Do they love me as much as I love them?
Will they stay with me?
These are the central preoccupations of toddlers, and of grown-up people.
So What Do We Do With This Attachment Theory Stuff?
What if you started looking at your LGBTQ relationship through the lens of attachment theory? When you do that you soften the rough edges in your relationships.
When they give you major attitude about being late perhaps you first think “Calm down, enter expletive here!” Instead, what if you stopped and realized, “Oh they feel like I don’t really love them.” If you thought that you would feel less attacked. You’d probably feel some empathy for their feeling of abandonment.
You still wouldn’t like the attitude but you’d be less likely to escalate the fight by attacking them. And because you weren’t in attack mode they probably wouldn’t attack back. They would settle down sooner.
And imagine if sometimes you even soothed their attachment pain with a statement like “I’m sorry I’m so late.” They might even melt immediately.
There’s a baby inside your adult partner and also one inside of you. When we start to realize that, our partners get less threatening and their messy parts less frustrating.
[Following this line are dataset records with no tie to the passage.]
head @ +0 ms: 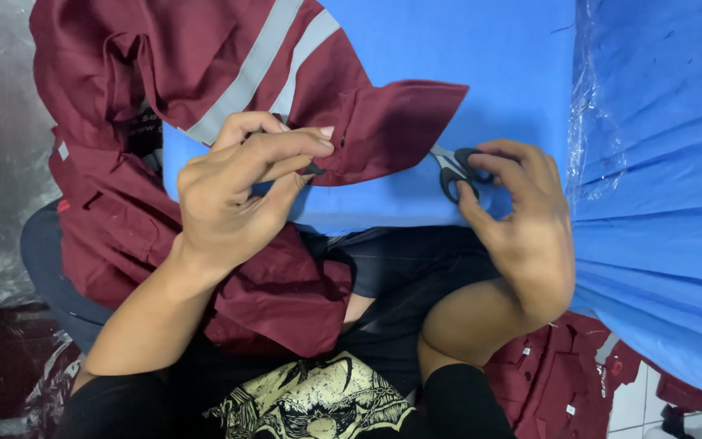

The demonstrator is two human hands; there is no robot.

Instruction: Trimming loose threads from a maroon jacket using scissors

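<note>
At the left edge of the blue tabletop point(481, 73), a maroon work jacket point(172, 73) with grey reflective stripes point(257, 69) hangs over the near edge and spills onto the person's lap. One sleeve cuff point(392, 122) of it lies flat on the blue surface, its open end pointing right toward the scissors.

The left hand point(237, 191) rests over the near edge of the tabletop, wrist bent, forearm rising from the lower left. Its fingers point(294, 146) are clenched in a pinch on the lower hem of the cuff, with a small dark piece, too small to tell what, showing at the fingertips.

Just right of the cuff lie small scissors point(452, 171) with black loop handles. Their long axis runs left to right, the pale blades tucked under the cuff's lower corner and the handles toward the right hand point(526, 219). That hand is the nearer one: its thumb and forefinger curl onto the handle loops, grasping them, palm down at the near edge.

Further right, clear plastic sheeting point(603, 122) covers pleated blue cloth point(668, 244).
</note>
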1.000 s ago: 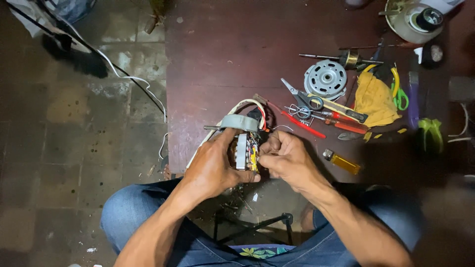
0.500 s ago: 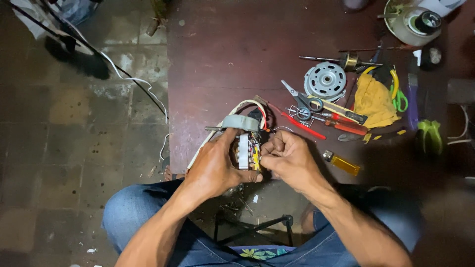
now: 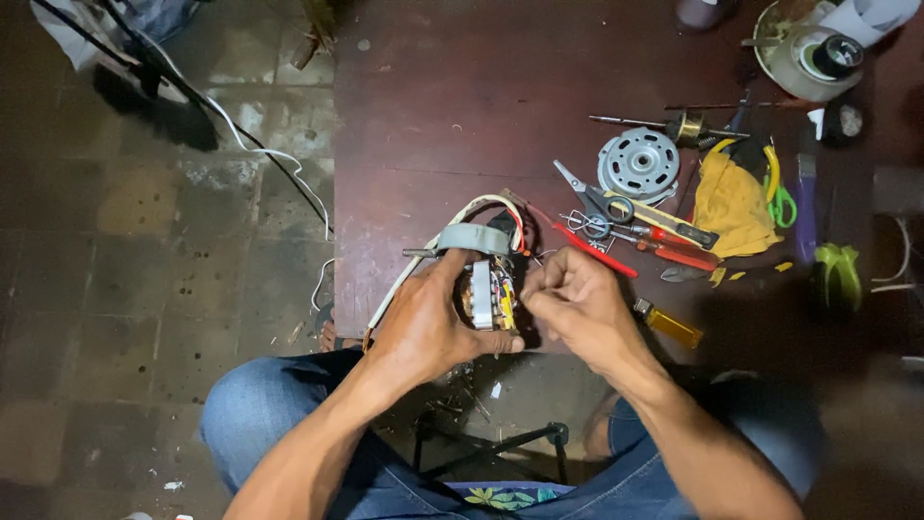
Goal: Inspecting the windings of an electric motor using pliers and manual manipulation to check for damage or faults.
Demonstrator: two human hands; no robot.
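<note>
At the frame's centre, over the near edge of the dark wooden desk (image 3: 433, 116), the left hand (image 3: 428, 323) was closed around a small motor (image 3: 491, 294) with copper windings. The right hand (image 3: 568, 303) pinched at its wires. To the right lay a ribbed metal disc (image 3: 638, 164), red screwdrivers (image 3: 664, 248) and a yellow cloth (image 3: 731, 202); a round tin (image 3: 804, 53) sat at upper right.

We look through a single head-worn camera, facing almost straight down from above our lap. Our left hand (image 3: 423, 323) and right hand (image 3: 577, 308) sit close, at centre frame, the dark red desk (image 3: 433, 116) stretches far, and tiled floor (image 3: 144, 289) fills the left.
</note>
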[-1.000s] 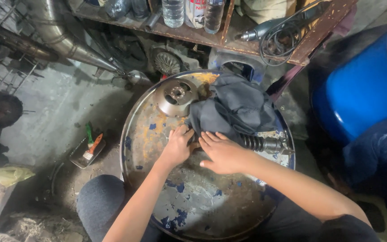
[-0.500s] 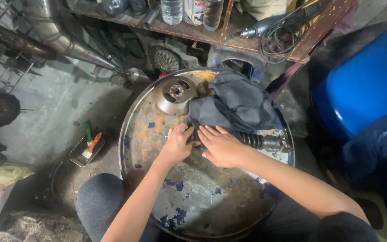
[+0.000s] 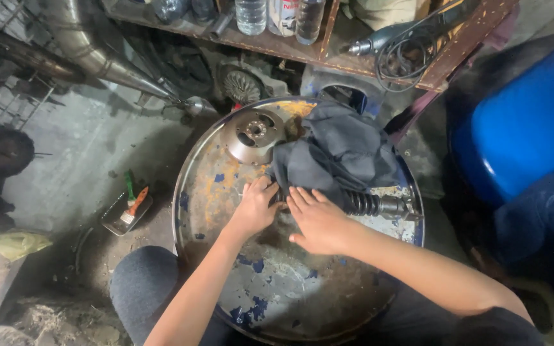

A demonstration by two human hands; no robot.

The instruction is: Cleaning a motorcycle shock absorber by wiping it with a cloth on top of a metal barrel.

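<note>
Both hands meet at the middle of the rusty drum top [image 3: 277,282]; the left hand [image 3: 252,208] curls over the end of a dark shaft [image 3: 379,205], pinching it where the grey cloth [image 3: 338,154] covers it; the right hand [image 3: 318,221] lies flat, fingers together, pressing on the shaft beside it; a metal disc [image 3: 251,134] sits near the far rim; the near half of the top lies bare; a blue barrel [image 3: 520,128] crowds the right edge

grey cloth [image 3: 338,154] | crumpled on drum top | draped over ribbed black shaft [image 3: 370,205], lying flat
</note>
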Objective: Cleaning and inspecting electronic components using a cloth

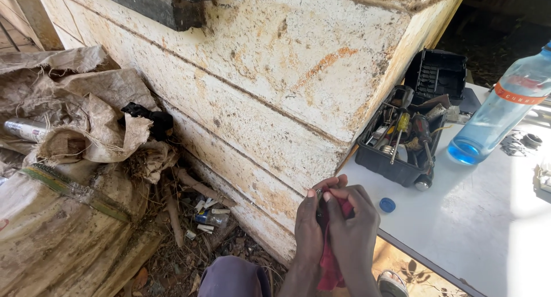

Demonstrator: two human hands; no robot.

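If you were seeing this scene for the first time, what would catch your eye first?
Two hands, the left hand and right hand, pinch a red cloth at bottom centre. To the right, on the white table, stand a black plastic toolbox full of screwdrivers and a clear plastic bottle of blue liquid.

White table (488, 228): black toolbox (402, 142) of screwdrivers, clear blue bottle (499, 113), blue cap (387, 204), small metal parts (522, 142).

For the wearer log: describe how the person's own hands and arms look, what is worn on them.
Both forearms are bare, with no sleeves in view. The left hand and right hand wear no gloves; no watch, ring or bracelet shows. The fingers are bare, with short nails.
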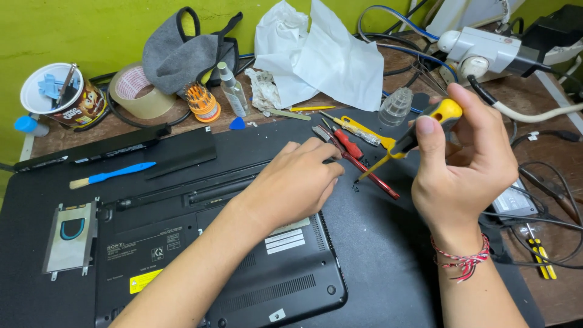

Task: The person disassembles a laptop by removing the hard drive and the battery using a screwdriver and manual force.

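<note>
A black laptop (182, 255) lies upside down on a dark mat (376, 255), its battery bay open. My left hand (294, 182) rests palm down on the laptop's far right corner, fingers curled near the hinge edge. My right hand (464, 158) grips a yellow-and-black screwdriver (419, 130), tilted, its tip pointing down to the mat just right of the laptop. A hard drive in a metal caddy (71, 234) lies left of the laptop. The removed black battery (91, 149) sits behind it.
Red and yellow screwdrivers (352, 143) lie on the mat behind my hands. A blue brush (112, 175), a tape roll (141, 91), an orange bit holder (202, 102), a spray bottle (234, 90), a cup (67, 97), crumpled paper (322, 54) and cables (546, 206) crowd the table.
</note>
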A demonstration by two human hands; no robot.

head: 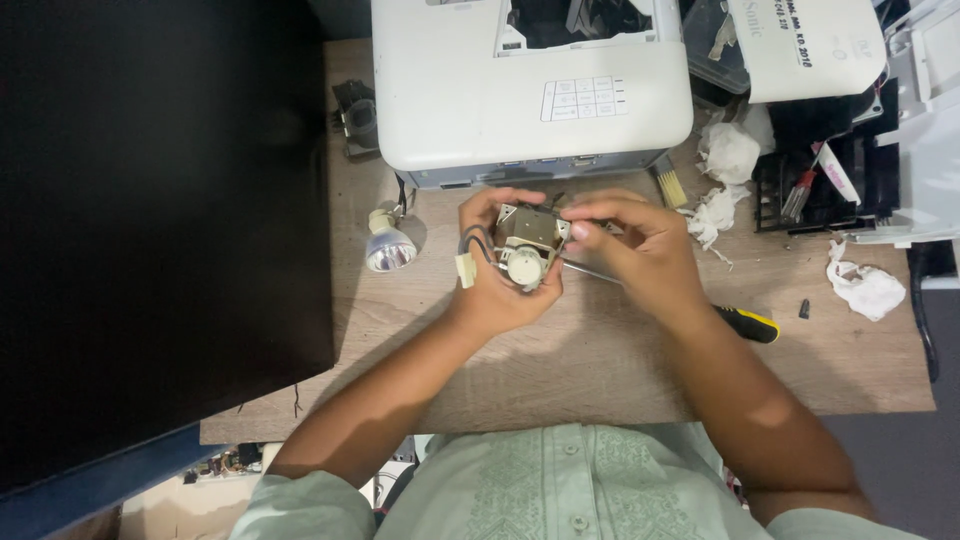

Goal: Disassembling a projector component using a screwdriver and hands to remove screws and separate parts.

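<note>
Over a cluttered wooden desk [600, 380], both hands, left hand [497, 290] and right hand [640, 250], clasp a lamp housing [528, 243].

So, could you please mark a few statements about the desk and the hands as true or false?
1. The left hand cradles a small lamp housing. True.
2. The right hand is lying flat on the wooden table. False: its fingers touch the housing.
3. A loose reflector bulb lies left of the hands. True.
4. The screwdriver has a red handle. False: it is yellow and black.
5. A white projector sits behind the hands. True.
</note>
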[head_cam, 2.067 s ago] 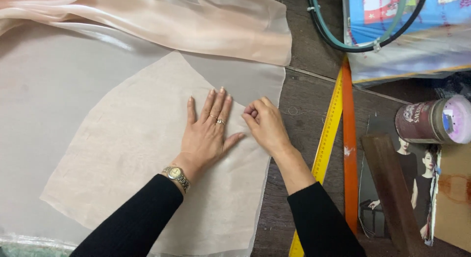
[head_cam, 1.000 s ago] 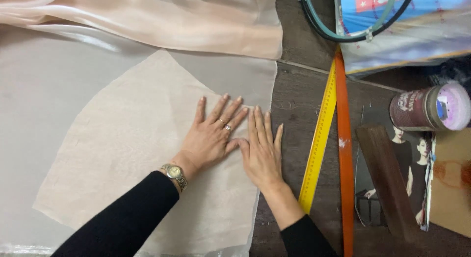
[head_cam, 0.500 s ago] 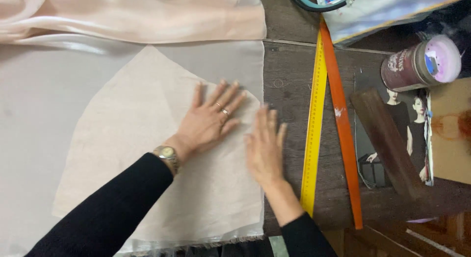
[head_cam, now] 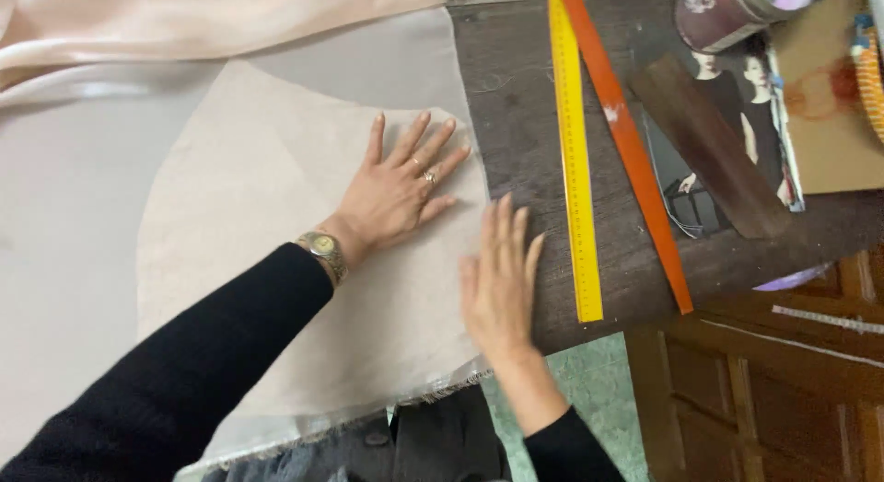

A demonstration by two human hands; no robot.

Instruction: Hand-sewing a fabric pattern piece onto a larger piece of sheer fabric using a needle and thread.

We are not empathy machines. We can’t empathize all the time with our partner’s hurt feelings. However, we can start to resolve conflicts more quickly by talking about what is going on between us from the attachment perspective.
The conversation gets so much deeper, and so much more interesting, when we start to talk about how we feel dropped emotionally by our partner, rather than staying exclusively focused on the details of the crime of the dirty dishes in the sink.